What the task asks:
Retype the listing without any alteration.
BEGIN Dataset content
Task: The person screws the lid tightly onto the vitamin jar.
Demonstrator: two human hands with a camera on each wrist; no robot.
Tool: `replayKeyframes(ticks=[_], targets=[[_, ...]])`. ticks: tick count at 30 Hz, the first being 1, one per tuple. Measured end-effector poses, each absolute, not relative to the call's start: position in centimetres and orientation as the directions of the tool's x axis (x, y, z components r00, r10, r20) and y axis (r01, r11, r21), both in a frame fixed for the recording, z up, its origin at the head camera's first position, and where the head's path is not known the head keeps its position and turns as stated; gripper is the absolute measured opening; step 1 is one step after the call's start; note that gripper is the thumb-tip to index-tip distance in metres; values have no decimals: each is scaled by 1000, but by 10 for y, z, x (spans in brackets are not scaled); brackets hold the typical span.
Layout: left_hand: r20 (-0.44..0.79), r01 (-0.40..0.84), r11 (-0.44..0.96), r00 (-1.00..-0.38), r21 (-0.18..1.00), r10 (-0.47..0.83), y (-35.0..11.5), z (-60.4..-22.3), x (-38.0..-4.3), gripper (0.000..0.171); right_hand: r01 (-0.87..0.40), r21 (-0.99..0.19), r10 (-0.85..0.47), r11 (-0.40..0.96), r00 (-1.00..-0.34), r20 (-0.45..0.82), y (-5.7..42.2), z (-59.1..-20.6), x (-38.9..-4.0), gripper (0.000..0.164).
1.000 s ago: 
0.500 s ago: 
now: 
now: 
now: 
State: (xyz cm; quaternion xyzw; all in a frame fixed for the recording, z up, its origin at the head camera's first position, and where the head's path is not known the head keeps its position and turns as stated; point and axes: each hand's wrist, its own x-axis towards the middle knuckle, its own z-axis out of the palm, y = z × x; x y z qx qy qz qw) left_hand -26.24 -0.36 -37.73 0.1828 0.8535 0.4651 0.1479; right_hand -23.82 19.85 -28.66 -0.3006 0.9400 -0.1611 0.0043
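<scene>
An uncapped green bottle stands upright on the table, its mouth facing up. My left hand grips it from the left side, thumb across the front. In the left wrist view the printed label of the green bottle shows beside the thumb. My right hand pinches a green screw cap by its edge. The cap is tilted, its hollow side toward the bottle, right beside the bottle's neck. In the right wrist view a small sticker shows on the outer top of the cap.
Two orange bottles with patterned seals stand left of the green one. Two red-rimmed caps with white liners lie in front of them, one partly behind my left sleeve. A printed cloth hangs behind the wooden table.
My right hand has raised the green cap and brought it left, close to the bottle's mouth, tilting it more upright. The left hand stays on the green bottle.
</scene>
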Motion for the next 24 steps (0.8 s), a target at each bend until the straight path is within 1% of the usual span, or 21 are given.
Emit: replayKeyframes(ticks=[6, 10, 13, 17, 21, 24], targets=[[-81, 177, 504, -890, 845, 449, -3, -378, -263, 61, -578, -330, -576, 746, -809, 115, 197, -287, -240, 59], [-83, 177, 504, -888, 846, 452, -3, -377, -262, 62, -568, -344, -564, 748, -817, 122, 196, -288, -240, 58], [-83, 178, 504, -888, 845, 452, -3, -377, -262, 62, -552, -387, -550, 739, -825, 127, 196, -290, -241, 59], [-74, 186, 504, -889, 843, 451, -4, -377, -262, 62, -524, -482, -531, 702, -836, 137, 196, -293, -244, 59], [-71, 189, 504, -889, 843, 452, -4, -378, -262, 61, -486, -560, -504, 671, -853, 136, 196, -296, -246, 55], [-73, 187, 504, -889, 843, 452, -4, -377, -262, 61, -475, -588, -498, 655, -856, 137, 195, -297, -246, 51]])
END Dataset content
Exercise solution:
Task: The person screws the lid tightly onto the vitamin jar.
Demonstrator: two human hands with a camera on each wrist; no robot.
Tool: `replayKeyframes(ticks=[_], targets=[[_, ...]])`. ticks: tick count at 30 Hz, the first being 1, one per tuple. Measured end-effector poses, each absolute, not relative to the call's start: position in centimetres and orientation as the directions of the tool's x axis (x, y, z components r00, r10, r20) and y axis (r01, r11, r21), both in a frame fixed for the recording, z up, its origin at the head camera's first position, and where the head's path is not known the head keeps its position and turns as stated; gripper is the absolute measured opening; step 1 is one step after the call's start; note that gripper is the thumb-tip to index-tip distance in metres; values have no decimals: each is scaled by 1000, but by 10 for y, z, x (spans in brackets are not scaled); brackets hold the typical span.
Layout: left_hand: r20 (-0.44..0.79), r01 (-0.40..0.84), r11 (-0.44..0.96), r00 (-1.00..-0.38), r21 (-0.18..1.00), r10 (-0.47..0.83), y (-35.0..11.5), z (-60.4..-22.3), x (-38.0..-4.3), gripper (0.000..0.171); right_hand: r01 (-0.87..0.40), r21 (-0.99..0.19), r10 (-0.85..0.47), r11 (-0.40..0.96), r00 (-1.00..-0.34), r20 (-0.45..0.82), y (-5.7..42.2), z (-59.1..-20.6), x (-38.9..-4.0), gripper (0.000..0.164).
1.000 s ago: 
0.500 s ago: 
now: 
now: 
now: 
State: (xyz cm; quaternion xyzw; all in a frame fixed for the recording, z up, its origin at the head camera's first position, and where the head's path is not known the head keeps its position and turns as stated; point and axes: each hand's wrist, its own x-axis towards the middle knuckle, its own z-axis out of the palm, y = z × x; x y z qx qy qz qw) left_hand -26.24 -0.36 -37.73 0.1828 0.8535 0.4651 0.1479; right_hand -23.82 19.85 -28.66 -0.3006 0.9400 -0.1611 0.0043
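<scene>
An uncapped green bottle stands upright on the table, its mouth facing up. My left hand grips it from the left side, thumb across the front. In the left wrist view the printed label of the green bottle shows beside the thumb. My right hand pinches a green screw cap by its edge. The cap is tilted, its hollow side toward the bottle, right beside the bottle's neck. In the right wrist view a small sticker shows on the outer top of the cap.
Two orange bottles with patterned seals stand left of the green one. Two red-rimmed caps with white liners lie in front of them, one partly behind my left sleeve. A printed cloth hangs behind the wooden table.
My right hand has raised the green cap and brought it left, close to the bottle's mouth, tilting it more upright. The left hand stays on the green bottle.
</scene>
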Motion for the next 24 steps (0.8 s), a target at each bend until the straight path is within 1% of the usual span, or 21 are given.
Emit: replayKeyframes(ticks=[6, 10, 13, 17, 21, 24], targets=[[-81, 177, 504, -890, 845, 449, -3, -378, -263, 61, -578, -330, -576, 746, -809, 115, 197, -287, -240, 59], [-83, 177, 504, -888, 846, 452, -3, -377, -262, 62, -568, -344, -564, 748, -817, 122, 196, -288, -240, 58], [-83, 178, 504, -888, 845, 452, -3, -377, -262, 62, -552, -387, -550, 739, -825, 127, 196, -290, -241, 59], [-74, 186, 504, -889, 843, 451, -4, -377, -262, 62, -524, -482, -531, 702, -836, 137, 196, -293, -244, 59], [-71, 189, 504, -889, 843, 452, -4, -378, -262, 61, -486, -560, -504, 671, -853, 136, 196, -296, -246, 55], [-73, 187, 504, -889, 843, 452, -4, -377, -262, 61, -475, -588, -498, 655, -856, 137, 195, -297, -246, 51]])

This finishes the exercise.